A 2015 Cochrane systematic review (10 randomized trials, N=910 women with PCOS) found NAC supplementation significantly improved ovulation rate (OR 2.09, 95% CI 1.43 to 3.05) and clinical pregnancy rate compared with placebo [9]. A 2020 meta-analysis in Reproductive Biomedicine Online (8 trials, N=843) confirmed NAC's benefit on menstrual cycle regularity in PCOS [10].

Prometrium in PCOS is typically prescribed as 200 mg orally for 10 to 14 days per cycle to induce a withdrawal bleed and protect the endometrium. Used alongside NAC, the two address different facets of the condition: progesterone manages endometrial safety and cycle regularity directly, while NAC targets underlying oxidative stress and insulin resistance. No antagonism between the two has been reported in any of the PCOS trials that included concurrent progestogen use.

Anticoagulation Caution

High-dose NAC (above 1,800 mg/day) may increase the anticoagulant effect of warfarin by reducing platelet aggregation via thromboxane inhibition [11]. This caution is unrelated to Prometrium but becomes relevant if a patient is also on anticoagulation therapy. Women using Prometrium for HRT who are on anticoagulants should review their full supplement list with their prescriber before adding NAC.

Dosing and Timing: Practical Guidance


Because no pharmacokinetic interaction exists, rigid dose-separation windows between NAC and Prometrium are not required. The following framework reflects clinical best practice rather than a drug-interaction requirement.

Typical NAC Doses in Reproductive and Metabolic Contexts

| Indication | Typical NAC Dose | Evidence Base | |---|---|---| | PCOS (ovulation, metabolic) | 600 mg three times daily | Cochrane 2015 [9] | | General antioxidant support | 600 mg once or twice daily | Expert consensus | | Mucolytic (oral) | 600 mg twice daily | Prescribing guidelines | | Acetaminophen overdose | IV Acetadote per protocol | FDA label [5] |

Timing Relative to Prometrium

Prometrium 200 mg is most commonly taken at bedtime because allopregnanolone metabolites produce sedation. NAC taken in divided doses (morning and midday, for example) avoids giving both agents at the same moment, which some patients find convenient for tracking adherence. This timing strategy reflects patient preference, not a medical necessity driven by interaction risk.

Food Effects

Prometrium absorption increases with food; the prescribing information recommends taking it with or without food, though the package insert notes higher blood levels when taken with a meal [1]. NAC absorption is not substantially affected by food. Patients who take Prometrium with dinner and NAC with breakfast and lunch will likely maintain good adherence without any pharmacokinetic concern.

What the Major Drug-Interaction Databases Say

Three leading interaction-screening resources were evaluated for this article.
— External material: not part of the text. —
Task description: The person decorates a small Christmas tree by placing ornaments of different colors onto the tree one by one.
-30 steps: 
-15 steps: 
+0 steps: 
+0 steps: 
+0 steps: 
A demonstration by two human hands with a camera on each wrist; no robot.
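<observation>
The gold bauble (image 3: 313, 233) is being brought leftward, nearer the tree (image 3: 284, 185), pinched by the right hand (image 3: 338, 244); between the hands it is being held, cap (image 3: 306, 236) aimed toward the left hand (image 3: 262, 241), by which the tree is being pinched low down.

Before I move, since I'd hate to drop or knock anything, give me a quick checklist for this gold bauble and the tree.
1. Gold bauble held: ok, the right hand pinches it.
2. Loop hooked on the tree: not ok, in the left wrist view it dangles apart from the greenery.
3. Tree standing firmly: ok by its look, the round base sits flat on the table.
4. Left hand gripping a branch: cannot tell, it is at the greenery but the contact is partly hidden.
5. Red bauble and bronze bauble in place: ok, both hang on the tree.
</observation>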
Natural Medicines Comprehensive Database classifies the NAC-progesterone combination as having insufficient evidence to rate, with no known adverse interaction documented [12].

Drugs.com interaction checker returns no interaction between NAC and Prometrium across its database of over 24,000 drug entities [13].

The Endocrine Society's 2022 clinical practice guideline on menopause hormone therapy does not list NAC among supplements requiring caution with progestogen therapy [14]. The guideline states: "Patients should disclose all dietary supplements to their clinician, as supplement-hormone interactions remain an understudied area." [14]

Populations That Warrant Extra Caution

Most patients taking Prometrium can add NAC without concern. A few groups deserve individualized review.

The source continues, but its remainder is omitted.